Bought first house for 100k with 0 down. Stayed 3 years, sold for 118,500. Pocketed 10k Built house for 343k Put 10% down. We afford the shite out of it and do just fine. So I guess we are rule breakers.


Jesus some of you swear this is some kind of personal attack against your lifestyle.

I'm aware of the fact that things can still work out fine when you're putting down less than 20%, but that doesn't change the fact that it is not a sound financial strategy. You can have success story after success story since 2009, but let's not ignore what happened then. The idea that you'll always get more for your house than you paid is a bit foolish.
Posted by KG6
Member since Aug 2009
10920 posts
Posted on 1/20/16 at 3:33 pm to
quote:


Maybe someone really wanted a house and didn't have the savings at the time to put 20% down?


I really want a Porche right now, and I can afford an extra $2500 a month note technically. I mean I wouldn't starve. Doesn't make it a good financial decision. It would be "risky".

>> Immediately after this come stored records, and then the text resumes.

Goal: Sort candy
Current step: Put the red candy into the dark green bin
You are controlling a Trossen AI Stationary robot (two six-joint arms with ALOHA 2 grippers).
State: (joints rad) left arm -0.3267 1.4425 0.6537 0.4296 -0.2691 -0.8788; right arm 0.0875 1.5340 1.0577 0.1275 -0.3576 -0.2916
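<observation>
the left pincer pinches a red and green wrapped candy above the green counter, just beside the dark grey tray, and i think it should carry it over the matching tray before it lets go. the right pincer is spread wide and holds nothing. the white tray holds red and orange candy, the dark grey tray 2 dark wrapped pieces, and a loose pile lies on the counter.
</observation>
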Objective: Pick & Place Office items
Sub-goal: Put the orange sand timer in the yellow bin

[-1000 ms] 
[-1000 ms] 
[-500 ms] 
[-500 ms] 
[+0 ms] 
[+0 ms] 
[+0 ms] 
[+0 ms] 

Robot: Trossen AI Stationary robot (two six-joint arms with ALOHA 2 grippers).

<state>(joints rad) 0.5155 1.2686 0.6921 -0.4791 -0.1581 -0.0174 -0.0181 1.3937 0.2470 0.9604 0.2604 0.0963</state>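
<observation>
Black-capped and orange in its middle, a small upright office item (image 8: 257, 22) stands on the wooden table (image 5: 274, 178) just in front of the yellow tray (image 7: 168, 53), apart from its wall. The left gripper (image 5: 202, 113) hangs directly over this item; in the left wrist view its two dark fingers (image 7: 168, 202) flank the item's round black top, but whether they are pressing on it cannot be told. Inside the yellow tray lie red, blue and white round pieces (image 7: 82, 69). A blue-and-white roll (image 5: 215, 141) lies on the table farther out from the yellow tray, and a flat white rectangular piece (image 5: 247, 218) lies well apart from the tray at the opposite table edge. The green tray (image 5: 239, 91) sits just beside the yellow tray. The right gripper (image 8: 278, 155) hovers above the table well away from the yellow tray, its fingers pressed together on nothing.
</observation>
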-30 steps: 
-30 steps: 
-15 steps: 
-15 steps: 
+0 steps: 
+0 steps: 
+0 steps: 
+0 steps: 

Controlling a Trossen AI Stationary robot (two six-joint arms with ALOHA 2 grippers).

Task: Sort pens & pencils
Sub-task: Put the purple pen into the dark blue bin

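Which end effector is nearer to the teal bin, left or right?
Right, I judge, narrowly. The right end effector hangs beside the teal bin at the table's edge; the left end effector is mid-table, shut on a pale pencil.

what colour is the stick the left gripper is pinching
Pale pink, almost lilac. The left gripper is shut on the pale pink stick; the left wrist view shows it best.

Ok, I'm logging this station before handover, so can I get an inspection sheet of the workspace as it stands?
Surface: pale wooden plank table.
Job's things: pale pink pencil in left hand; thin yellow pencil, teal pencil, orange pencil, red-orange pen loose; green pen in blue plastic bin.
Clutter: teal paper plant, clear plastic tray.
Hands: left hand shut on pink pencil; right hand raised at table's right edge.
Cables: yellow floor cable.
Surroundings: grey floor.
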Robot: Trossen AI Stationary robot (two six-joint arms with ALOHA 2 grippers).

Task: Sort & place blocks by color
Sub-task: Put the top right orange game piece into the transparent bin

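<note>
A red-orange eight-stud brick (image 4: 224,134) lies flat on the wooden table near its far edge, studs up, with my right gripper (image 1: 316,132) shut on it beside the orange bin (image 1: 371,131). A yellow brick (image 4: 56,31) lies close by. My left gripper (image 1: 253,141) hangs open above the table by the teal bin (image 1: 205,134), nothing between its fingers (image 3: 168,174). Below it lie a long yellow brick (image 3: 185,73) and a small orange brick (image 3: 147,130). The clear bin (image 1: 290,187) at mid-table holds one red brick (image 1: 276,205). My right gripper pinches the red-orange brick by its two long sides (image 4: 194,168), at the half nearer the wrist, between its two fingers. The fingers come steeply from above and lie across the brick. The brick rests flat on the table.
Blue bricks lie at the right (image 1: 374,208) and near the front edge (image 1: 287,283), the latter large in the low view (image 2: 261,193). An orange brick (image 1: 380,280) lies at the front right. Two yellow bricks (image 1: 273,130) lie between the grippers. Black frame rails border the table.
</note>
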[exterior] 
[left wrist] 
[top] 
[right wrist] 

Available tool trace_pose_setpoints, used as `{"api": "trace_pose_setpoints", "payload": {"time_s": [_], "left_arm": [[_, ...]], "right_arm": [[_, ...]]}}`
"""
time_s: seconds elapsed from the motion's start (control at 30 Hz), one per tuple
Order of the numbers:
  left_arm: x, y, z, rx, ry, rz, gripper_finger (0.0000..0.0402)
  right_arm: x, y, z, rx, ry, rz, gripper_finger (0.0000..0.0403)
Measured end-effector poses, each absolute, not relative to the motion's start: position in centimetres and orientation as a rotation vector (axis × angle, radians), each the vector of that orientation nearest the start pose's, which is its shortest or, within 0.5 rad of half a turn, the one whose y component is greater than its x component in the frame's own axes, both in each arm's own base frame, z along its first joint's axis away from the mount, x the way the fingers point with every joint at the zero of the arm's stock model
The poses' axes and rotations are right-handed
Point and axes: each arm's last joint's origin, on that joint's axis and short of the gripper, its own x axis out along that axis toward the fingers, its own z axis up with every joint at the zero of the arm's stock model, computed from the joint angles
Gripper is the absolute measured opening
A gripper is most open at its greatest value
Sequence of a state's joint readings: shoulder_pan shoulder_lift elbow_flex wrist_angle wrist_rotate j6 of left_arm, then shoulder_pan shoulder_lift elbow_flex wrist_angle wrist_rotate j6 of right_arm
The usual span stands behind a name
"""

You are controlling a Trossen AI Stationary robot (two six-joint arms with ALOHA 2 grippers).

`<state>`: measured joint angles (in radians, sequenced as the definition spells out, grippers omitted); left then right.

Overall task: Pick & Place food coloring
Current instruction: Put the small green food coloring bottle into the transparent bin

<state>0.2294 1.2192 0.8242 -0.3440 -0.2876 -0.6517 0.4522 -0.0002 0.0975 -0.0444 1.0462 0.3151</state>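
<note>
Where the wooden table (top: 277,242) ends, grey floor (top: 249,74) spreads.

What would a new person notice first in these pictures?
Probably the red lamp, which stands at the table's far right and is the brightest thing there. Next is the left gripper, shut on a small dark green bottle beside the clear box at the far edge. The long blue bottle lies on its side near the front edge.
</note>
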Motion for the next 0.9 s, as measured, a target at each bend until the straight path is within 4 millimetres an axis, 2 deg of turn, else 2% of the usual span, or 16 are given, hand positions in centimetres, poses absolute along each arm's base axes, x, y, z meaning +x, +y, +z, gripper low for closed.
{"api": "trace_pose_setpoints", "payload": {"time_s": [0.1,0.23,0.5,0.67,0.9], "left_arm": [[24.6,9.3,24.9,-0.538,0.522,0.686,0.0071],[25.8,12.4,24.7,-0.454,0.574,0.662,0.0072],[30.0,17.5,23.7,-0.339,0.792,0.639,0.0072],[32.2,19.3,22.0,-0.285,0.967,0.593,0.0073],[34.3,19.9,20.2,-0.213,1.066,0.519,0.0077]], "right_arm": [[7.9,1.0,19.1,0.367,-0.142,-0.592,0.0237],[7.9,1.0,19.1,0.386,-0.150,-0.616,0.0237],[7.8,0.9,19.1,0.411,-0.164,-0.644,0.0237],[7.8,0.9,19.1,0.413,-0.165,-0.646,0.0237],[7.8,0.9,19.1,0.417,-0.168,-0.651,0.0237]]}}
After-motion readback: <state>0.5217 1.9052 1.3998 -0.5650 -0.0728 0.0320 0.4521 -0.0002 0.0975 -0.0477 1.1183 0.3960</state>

Especially when the value of the house could easily swing 3% and you would be upside down in a time when you really need to offload the house. You can get evicted if you can't pay rent. Not so easy if you can't pay your house note.
Posted by slackster
Houston
Member since Mar 2009
91836 posts
Posted on 1/20/16 at 3:36 pm to
quote:

I don't understand how that is extremely risky if you can easily afford the mortgage payment.


If you CAN afford to put 20% down, furnish the house, and maintain an emergency fund, you should do so.

If you CANNOT afford to do that, there are other options, but the first one you should explore is a cheaper house.

If you do make bad decisions during the bubble you won't know it until it bursts.

Putting down 20% is sound financial advice. Not putting down 20% isn't necessarily a terribly decision, but you have to judge that decision on a case by case basis. That is all.
Posted by Salmon
I helped draft the email
Member since Feb 2008
86033 posts
Posted on 1/20/16 at 3:37 pm to
quote:

Putting down 20% is sound financial advice. Not putting down 20% isn't necessarily a terribly decision, but you have to judge that decision on a case by case basis. That is all.


I think most agree with this

it was the "if you can't put 20% down, you can't afford the house" line that got all the jimmies rustled
Posted by yellowfin
Coastal Bar
Member since May 2006
98924 posts
Posted on 1/20/16 at 3:39 pm to
I remember back in 07ish when mortgages were can't lose because houses always go up in value....but then they didn't



you put 3% down on a 300k house and lose your job a year later

what if that house is no longer worth 300k?
even if you can get your money back you'll still have to come out of pocket to sell after fees
that's hard to do with no job
Posted by ladytiger118
Member since Aug 2009
20922 posts
Posted on 1/20/16 at 3:39 pm to
And looking at just the kitchen, it needs to be gutted & renovated...

If the whole house needs to be redone then you're looking at a $30-50k remodel on top of that purchase price.
Posted by lsupride87
Member since Dec 2007
111112 posts
Posted on 1/20/16 at 3:39 pm to
quote:

I don't understand how that is extremely risky if you can easily afford the mortgage payment.